- **Task requirements**:
Pictures in the entries below are excluded; copy only the lines from the one containing "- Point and" to the one containing "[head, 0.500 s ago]", both included.

- **Data in this exercise**:
────────────────────

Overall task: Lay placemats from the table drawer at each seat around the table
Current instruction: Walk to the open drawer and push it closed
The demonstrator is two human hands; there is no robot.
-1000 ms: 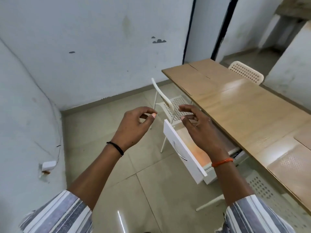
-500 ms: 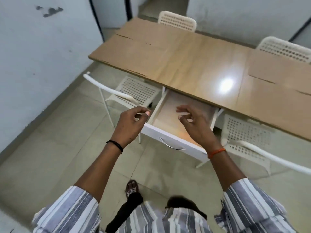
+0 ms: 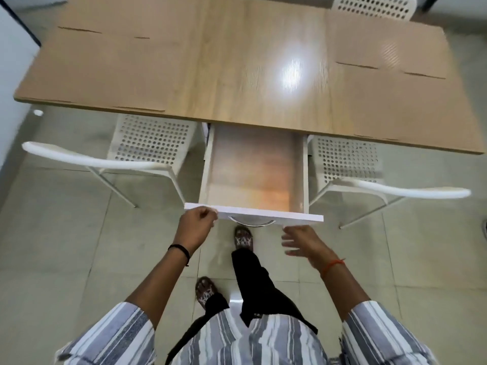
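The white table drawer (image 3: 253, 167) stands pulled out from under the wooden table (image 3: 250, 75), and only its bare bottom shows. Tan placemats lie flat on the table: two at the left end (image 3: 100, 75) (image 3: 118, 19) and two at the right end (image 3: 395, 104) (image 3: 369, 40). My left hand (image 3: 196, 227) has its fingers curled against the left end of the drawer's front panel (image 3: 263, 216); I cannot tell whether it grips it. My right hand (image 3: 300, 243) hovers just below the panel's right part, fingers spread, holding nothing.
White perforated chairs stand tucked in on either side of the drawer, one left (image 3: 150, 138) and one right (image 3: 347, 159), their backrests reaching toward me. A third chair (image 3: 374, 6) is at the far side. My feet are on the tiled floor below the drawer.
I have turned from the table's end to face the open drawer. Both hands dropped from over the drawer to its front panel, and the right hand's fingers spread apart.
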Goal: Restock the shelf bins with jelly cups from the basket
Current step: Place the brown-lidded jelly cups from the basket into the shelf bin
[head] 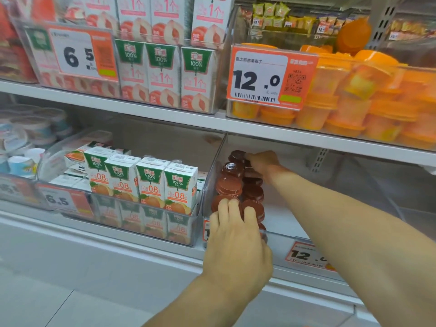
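Clear shelf bin [278, 234] – brown jelly cups [232, 182] inside

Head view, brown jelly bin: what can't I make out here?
- Basket: out of frame.
- Front brown jelly cups: partly covered by the left hand.
- Clear bin right side: hidden behind the right forearm.
- Right hand grip at the back cup: fingertips hidden.
- Lower price tag: cut off by the forearm.

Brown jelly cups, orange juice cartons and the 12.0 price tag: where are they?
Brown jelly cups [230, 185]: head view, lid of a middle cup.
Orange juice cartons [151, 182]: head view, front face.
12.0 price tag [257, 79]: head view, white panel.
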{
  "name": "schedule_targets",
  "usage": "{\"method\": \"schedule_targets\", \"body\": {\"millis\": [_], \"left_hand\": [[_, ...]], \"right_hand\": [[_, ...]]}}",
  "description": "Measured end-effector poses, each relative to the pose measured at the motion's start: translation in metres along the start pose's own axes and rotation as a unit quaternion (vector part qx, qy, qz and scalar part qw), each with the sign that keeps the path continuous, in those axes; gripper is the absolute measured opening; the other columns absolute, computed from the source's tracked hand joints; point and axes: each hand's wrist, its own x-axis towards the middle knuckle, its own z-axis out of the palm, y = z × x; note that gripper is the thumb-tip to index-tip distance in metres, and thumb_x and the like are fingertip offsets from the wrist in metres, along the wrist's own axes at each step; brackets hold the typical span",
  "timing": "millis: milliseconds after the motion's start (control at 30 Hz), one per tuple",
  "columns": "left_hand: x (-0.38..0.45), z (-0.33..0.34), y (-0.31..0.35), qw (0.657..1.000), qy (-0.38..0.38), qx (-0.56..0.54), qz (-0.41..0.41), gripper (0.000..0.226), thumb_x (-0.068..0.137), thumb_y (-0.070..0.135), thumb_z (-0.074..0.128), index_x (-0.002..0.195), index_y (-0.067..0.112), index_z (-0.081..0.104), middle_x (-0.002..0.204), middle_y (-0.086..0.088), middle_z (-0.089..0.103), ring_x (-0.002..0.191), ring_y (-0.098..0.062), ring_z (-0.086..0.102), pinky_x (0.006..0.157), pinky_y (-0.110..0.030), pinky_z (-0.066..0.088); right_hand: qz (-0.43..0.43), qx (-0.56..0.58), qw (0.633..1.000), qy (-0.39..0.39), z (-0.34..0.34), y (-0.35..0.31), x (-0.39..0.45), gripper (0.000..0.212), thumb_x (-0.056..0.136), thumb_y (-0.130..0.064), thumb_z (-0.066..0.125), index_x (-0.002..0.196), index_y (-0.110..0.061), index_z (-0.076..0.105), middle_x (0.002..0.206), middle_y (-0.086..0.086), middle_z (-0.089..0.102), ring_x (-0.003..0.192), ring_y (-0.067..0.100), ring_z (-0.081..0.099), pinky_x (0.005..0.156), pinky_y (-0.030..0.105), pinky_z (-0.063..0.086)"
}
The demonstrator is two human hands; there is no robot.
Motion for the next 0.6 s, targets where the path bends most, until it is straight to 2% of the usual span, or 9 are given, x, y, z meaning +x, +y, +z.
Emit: {"method": "schedule_targets", "body": {"millis": [133, 233, 367, 467, 500, 600], "left_hand": [[0.002, 0.0, 0.0, 1.0, 0.029, -0.006, 0.005, 0.034, 0.079, 0.045, 0.044, 0.103, 0.022, 0.052, 0.111, -0.003, 0.052, 0.108, -0.027, 0.05, 0.084, -0.041, 0.049], [0.003, 0.0, -0.002, 0.999, 0.04, -0.015, 0.007, 0.035, 0.078, 0.046, 0.043, 0.102, 0.022, 0.051, 0.109, -0.002, 0.053, 0.105, -0.027, 0.051, 0.08, -0.04, 0.049], [0.003, -0.001, -0.003, 0.999, 0.032, -0.029, 0.009, 0.034, 0.08, 0.041, 0.051, 0.107, 0.02, 0.051, 0.113, -0.002, 0.051, 0.108, -0.026, 0.048, 0.085, -0.04, 0.047], [0.004, -0.007, 0.004, 0.995, 0.06, -0.075, 0.032, 0.028, 0.08, 0.031, 0.056, 0.105, 0.018, 0.054, 0.108, 0.001, 0.051, 0.102, -0.022, 0.048, 0.083, -0.037, 0.045], [0.004, -0.01, 0.008, 0.991, 0.073, -0.097, 0.048, 0.024, 0.081, 0.027, 0.056, 0.103, 0.017, 0.055, 0.105, 0.002, 0.052, 0.099, -0.021, 0.048, 0.082, -0.036, 0.045], [-0.001, -0.016, 0.024, 0.977, 0.076, -0.175, 0.1, 0.011, 0.087, 0.022, 0.05, 0.095, 0.016, 0.057, 0.094, 0.006, 0.053, 0.088, -0.017, 0.049, 0.076, -0.035, 0.045]], "right_hand": [[-0.012, -0.034, 0.999, -0.017, 0.005, -0.002, -0.005, 0.035, 0.086, -0.035, 0.073, 0.1, -0.003, 0.067, 0.088, 0.011, 0.075, 0.066, 0.025, 0.074, 0.063, 0.038, 0.062], [-0.013, -0.032, 0.999, -0.016, 0.006, -0.002, -0.004, 0.038, 0.087, -0.035, 0.072, 0.104, -0.001, 0.066, 0.094, 0.014, 0.074, 0.069, 0.027, 0.075, 0.069, 0.043, 0.063], [-0.044, -0.085, 0.995, 0.028, -0.009, -0.006, -0.013, 0.045, 0.09, -0.049, 0.062, 0.087, -0.005, 0.067, 0.081, 0.011, 0.074, 0.053, 0.021, 0.066, 0.06, 0.031, 0.056], [-0.093, -0.101, 0.989, 0.056, -0.035, -0.009, -0.034, 0.037, 0.09, -0.039, 0.06, 0.074, -0.007, 0.068, 0.081, 0.012, 0.074, 0.072, 0.027, 0.071, 0.079, 0.043, 0.06], [-0.106, -0.119, 0.985, 0.059, -0.046, -0.009, -0.045, 0.033, 0.088, -0.033, 0.06, 0.073, -0.006, 0.07, 0.081, 0.012, 0.075, 0.074, 0.027, 0.07, 0.079, 0.043, 0.06], [-0.156, -0.145, 0.975, 0.066, -0.086, -0.005, -0.091, 0.023, 0.084, -0.024, 0.061, 0.075, -0.004, 0.071, 0.073, 0.012, 0.072, 0.062, 0.02, 0.059, 0.063, 0.034, 0.051]]}}
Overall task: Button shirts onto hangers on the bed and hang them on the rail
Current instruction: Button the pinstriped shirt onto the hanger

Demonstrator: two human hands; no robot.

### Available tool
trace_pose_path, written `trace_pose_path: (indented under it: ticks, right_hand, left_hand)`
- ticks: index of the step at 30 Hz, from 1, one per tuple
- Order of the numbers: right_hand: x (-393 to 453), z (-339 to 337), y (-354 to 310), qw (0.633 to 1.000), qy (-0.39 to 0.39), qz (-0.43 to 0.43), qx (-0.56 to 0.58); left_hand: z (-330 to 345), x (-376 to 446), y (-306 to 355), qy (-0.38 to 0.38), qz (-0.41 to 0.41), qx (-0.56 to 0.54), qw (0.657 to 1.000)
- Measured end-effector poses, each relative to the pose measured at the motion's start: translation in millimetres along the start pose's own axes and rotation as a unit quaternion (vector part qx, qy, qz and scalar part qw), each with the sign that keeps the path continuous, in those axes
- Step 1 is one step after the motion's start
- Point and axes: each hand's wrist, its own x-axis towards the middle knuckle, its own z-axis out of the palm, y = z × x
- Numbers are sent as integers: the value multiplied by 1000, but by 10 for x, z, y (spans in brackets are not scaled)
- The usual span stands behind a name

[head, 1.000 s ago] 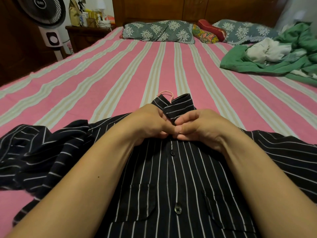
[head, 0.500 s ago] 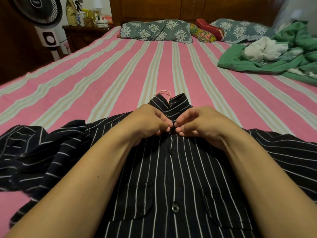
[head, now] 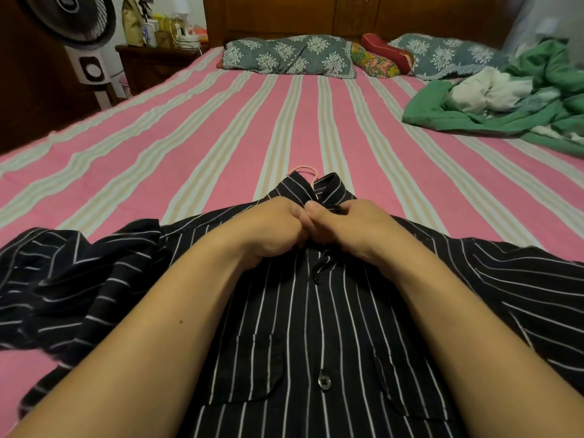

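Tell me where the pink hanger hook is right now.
In the head view, the pink hanger hook pokes out of the striped shirt's collar, centre frame, lying on the bed just beyond both hands.

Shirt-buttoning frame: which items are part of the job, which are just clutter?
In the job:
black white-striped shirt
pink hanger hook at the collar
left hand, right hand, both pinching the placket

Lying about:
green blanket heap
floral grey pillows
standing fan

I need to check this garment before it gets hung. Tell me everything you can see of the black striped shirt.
The black striped shirt lies front-up on the pink striped bed: dark woven-looking cloth, thin white stripes, two chest pockets, dark buttons, one sleeve rumpled leftward. A pink hanger hook pokes from its collar. The left hand and right hand pinch the placket just below the collar.
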Motion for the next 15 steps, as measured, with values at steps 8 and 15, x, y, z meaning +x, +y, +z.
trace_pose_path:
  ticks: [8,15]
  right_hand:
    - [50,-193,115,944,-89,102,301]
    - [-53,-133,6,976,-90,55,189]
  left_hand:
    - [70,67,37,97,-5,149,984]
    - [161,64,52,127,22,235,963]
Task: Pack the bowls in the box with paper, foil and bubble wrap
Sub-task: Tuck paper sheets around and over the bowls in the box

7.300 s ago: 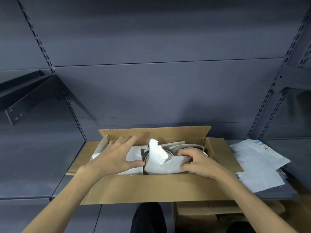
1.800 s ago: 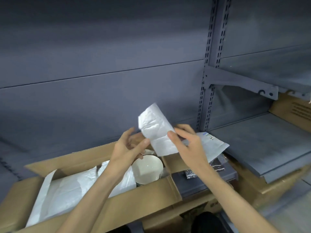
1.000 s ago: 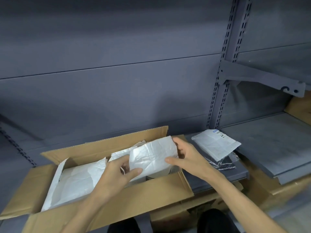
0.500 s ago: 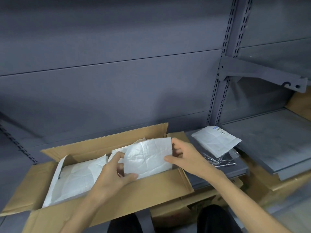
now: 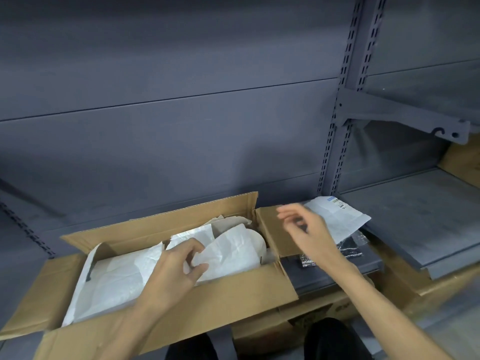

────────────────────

- **Output of the task**:
- Point and axes: each hand's wrist, its own x-axis towards the middle knuckle, its own z-axis out of the palm, y = z × x
- Numbers are sent as integers: the value multiplied by 1000, but by 10 for x, z, y (spans in brackets are not scaled)
- The usual span stands behind a name

[head, 1.000 s ago] 
[head, 0.500 s ago] 

The exercise is done now.